Sunday 23 July 2017

Sam Bennett: 'There were fireworks going off in my stomach last night'

Giro D'Italia Diary

Swiss BMC rider Silvan Dillier (R) celebrates as he crosses the finish line to beat Belgian rival Jasper Stuyven by half the width of a wheel to win the sixth stage of the Giro d’Italia. Photo: Getty Images
Swiss BMC rider Silvan Dillier (R) celebrates as he crosses the finish line to beat Belgian rival Jasper Stuyven by half the width of a wheel to win the sixth stage of the Giro d’Italia. Photo: Getty Images

Sam Bennett

Thursday May 11, Stage 6: Reggio Calabria to Terme Luigiane (217km)

Having spent the first few nights of this Giro frequenting the toilet with a stomach bug, I've been trying to go easy on my stomach the past few days so my dietary intake has consisted of plain omelettes and porridge for breakfast followed by plain rice and a little bit of chicken for dinner.

With 60km to go on yesterday's stage though, and a sprint finish to contest, I chanced a caffeine gel for the first time this week. It came back to haunt me as I lay in bed last night.

It wasn't painful but the noise coming out of my stomach was unbelievable. It was like fireworks going off. There were gurgles, crackles and pops and I think I even heard a screamer at one point. Phseeeeeooooohhh!

Thankfully we were staying in a small apartment and I was in the room on my own but I'd say Lukas heard some of it through the wall next door. Today began with cramps and another visit to the loo so it looks like I'll be on the plain rice for another few days at least.

With a lumpy start to today's stage and a nasty 2km climb to finish, we weren't sure whether the day suited a breakaway group or if it would come down to a big group sprint so we decided to try and cover the early moves in the hope that Gregor (Mühlberger) or Cesare (Benedetti) would get into the break of the day.

A tailwind along the coast saw a fast start and a lot of attacks but in the end it was our opening-stage winner Lukas (Pöstlberger) who got into the five-man move after about 40km.

Usually after the initial chasing ends and a break establishes a big enough gap, there's a bit of downtime in the peloton.

Although today was deemed a sprint stage we had a couple of climbs that were 12km long.

I don't think there are many races in Ireland with a 12km climb in them, and if there were I'm not sure how many guys would turn up. Thankfully with the break gone, we went up them pretty easy so it wasn't too bad.

With the pace eased off in the peloton, most guys take a minute or two to stop at the side of the road for a pee as they know they won't get another chance if a strong chase materialises again.

Up ahead, the five escapees were still working hard to widen their advantage but Lukie's bladder was also calling him, so when he got the news over the radio that the peloton had a piss stop, he decided to do the same; only he didn't stop riding.

Normally this is easy enough to do.

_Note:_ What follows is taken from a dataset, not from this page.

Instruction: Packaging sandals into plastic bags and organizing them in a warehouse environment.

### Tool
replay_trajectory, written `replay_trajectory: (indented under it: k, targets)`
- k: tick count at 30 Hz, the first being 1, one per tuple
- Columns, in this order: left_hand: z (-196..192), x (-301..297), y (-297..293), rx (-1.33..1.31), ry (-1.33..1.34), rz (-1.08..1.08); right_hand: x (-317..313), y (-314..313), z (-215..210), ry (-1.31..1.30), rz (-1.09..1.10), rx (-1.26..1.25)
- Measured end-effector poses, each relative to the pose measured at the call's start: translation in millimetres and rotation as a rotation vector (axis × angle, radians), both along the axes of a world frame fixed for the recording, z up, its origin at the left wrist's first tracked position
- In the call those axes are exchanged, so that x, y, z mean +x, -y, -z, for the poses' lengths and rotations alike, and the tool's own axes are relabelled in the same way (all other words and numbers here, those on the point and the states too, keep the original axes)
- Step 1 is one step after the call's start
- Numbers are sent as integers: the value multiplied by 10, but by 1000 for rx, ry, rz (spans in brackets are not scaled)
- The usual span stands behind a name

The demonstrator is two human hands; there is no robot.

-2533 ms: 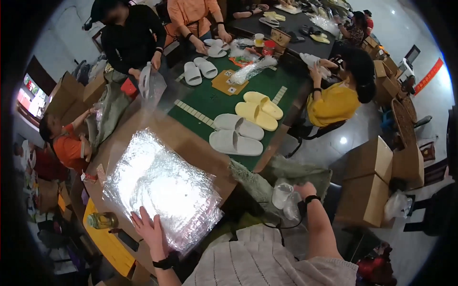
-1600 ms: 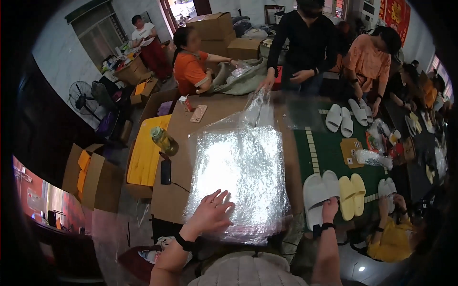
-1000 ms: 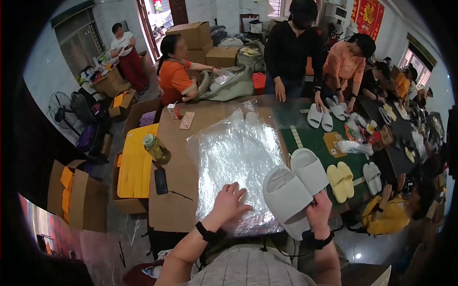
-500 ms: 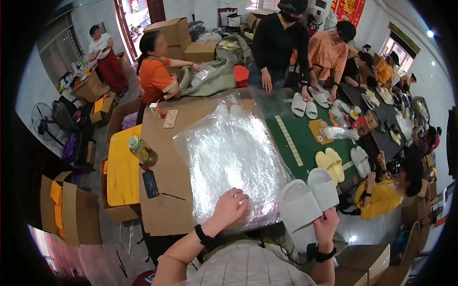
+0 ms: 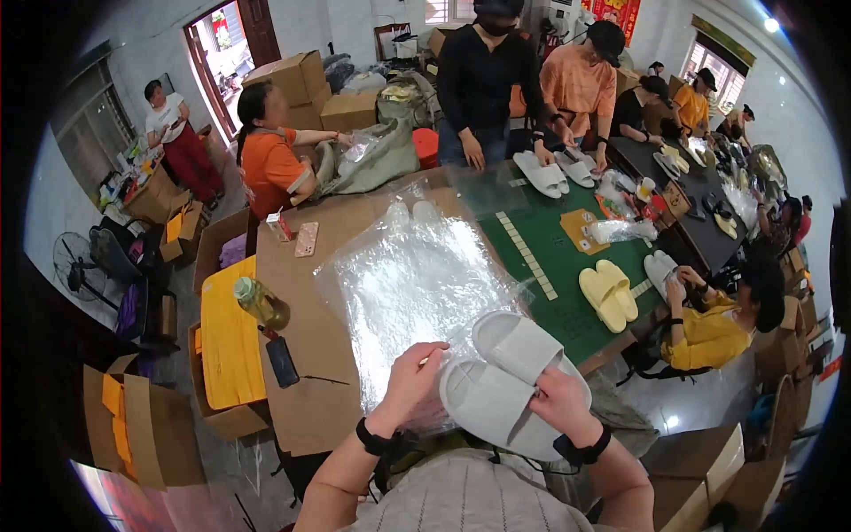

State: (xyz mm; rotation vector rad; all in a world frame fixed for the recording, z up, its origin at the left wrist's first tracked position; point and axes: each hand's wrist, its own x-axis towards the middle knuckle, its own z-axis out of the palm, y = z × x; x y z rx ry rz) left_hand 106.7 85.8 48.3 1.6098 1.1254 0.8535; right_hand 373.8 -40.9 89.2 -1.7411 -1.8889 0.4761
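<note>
My right hand (image 5: 564,408) grips a pair of pale grey slide slippers (image 5: 487,401) by their straps, tilted over the near edge of the table. Close to the toes of the slippers, my left hand (image 5: 412,377) has thumb and fingers pinched together on the edge of a clear plastic bag (image 5: 417,293). That bag lies on top of a shiny flat stack of clear bags. Part of the stack is hidden behind the slippers and my left hand.
Cardboard (image 5: 310,390) covers the table's left part, with a bottle (image 5: 261,303) and a black phone (image 5: 282,362). Yellow slippers (image 5: 608,295) sit on the green mat (image 5: 532,239). Co-workers handle slippers at the far side and right. Open cartons (image 5: 146,434) stand left.
The slippers in my right hand have moved left over the bags' near edge. My left hand has risen slightly and its fingers have pinched the bag. The co-worker in yellow now handles grey slippers.
</note>
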Motion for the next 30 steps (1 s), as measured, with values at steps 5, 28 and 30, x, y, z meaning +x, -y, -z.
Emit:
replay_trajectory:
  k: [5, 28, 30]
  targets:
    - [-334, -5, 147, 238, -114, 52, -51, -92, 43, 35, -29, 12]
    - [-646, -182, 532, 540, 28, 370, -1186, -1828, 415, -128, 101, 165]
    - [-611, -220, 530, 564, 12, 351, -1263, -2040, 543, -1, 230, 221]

You pick a quiet spot on the road, go to the back of the group, pull down your shorts, lean to the side and, free-wheeling, go on the move.

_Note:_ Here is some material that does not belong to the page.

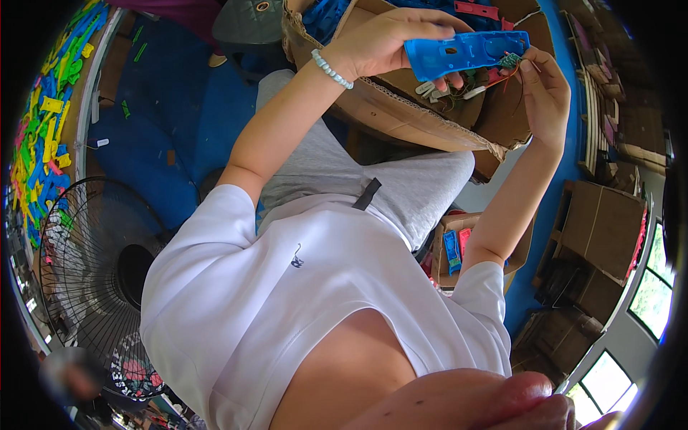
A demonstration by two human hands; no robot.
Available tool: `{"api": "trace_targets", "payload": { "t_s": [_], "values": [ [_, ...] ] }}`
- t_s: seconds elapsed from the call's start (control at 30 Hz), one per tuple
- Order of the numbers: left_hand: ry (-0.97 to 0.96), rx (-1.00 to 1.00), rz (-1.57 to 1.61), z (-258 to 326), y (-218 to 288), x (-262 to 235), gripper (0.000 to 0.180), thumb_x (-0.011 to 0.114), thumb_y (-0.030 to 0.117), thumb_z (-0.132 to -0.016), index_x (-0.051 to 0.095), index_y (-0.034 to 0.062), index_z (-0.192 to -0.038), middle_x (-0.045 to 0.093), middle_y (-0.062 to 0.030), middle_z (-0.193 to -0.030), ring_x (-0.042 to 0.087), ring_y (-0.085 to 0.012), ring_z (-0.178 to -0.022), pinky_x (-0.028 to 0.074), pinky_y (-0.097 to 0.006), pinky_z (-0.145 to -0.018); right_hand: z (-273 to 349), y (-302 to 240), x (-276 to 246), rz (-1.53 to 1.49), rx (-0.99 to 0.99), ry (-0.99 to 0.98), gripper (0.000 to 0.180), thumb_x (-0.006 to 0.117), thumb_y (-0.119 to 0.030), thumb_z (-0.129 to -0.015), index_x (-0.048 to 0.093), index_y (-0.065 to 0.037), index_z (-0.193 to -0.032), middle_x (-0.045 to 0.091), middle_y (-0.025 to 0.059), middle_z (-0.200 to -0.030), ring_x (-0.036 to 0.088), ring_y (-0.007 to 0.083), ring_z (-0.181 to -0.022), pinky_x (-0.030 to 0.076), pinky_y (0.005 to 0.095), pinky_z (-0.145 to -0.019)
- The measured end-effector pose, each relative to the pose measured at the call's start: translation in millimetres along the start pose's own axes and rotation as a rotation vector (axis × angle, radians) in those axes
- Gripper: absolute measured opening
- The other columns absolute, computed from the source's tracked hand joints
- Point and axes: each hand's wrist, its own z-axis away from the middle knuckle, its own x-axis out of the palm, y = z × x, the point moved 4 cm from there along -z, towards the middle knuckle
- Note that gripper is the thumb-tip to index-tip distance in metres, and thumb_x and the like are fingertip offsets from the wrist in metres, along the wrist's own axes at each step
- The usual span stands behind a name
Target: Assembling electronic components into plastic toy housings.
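Note:
My left hand point(376, 44), with a beaded bracelet at the wrist, grips a blue plastic housing half point(469, 51) by its left end. The hollow inner side of the housing faces me and shows moulded posts and a hole. At its right end, the fingers of my right hand point(548, 100) pinch a small green circuit board point(509, 61) with thin wires hanging from it. The board lies against the inside of the housing; whether it is seated there I cannot tell. Both hands are above an open cardboard box point(408, 118).
The box holds white parts with wires point(431, 91), blue pieces point(322, 20) and a red piece point(476, 10). A smaller box point(519, 251) with blue and red housings stands by my right arm. Left are a black fan point(93, 265), a dark stool point(247, 29) and heaped coloured plastic pieces point(50, 136).

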Motion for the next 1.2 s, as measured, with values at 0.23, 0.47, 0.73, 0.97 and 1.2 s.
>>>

The problem for Lukie was that when he went, there was a strong wind blowing and he accidentally ended up spraying the bonnet of the commissaire's car directly behind the break. The commissaire normally spends the whole stage standing up through the sunroof of that car so hopefully he had his rain gear on today.

Meanwhile, back at the ranch, I was busy making amends for my own accident.

With about 17km to go yesterday, Italian rider Manuel Quinziato of BMC was coming up the outside as I was trying to follow the wheels of my teammates in front of me.

A Trek guy hit me a nudge and I rammed into the back of Quinziato, hitting him really hard with my handlebars. I didn't mean to do it but he thought I was trying to ram him out of the way, so we had a bit of a shouting match afterwards.

Manuel is a good guy and I didn't want him thinking I was an asshole so last night I texted Richie Porte, who gave him my number so I could explain what had happened and we spent a few minutes today laughing about it as we rolled along.

Having built up nine minutes at one point, Lukas and his breakaway partners still had five left with 50km to go and it was becoming increasingly likely they would be contesting the stage win between them.

I had a quick chat with the rest of the lads and we agreed there was no need for me contest the sprint from our group and it would be better to save my legs for tomorrow.

With a flat day and a likely bunch sprint on the cards tomorrow I wanted to be as fresh as possible for that, so along with most of the other sprinters in the race, I pulled the plug as we headed onto the last climb with 20km to go and rode home in a group of about ten riders.

Lukas took a fantastic third place behind Silvan Dillier of BMC and Trek's Jasper Stuyven but was disappointed afterwards that he didn't have the self-confidence to attack them earlier rather than wait for the sprint.

Another podium spot for the team though gives us a win, a second, and two thirds in six days.

I finished 14 minutes later, third-last on the stage. But this Giro is not about time for me. My main goal here is to try and win a stage and my best chance is in the big bunch sprints.

I was told whatever virus I picked up should be out of my body after a week so maybe I've another couple of days left, but hopefully I can do something tomorrow.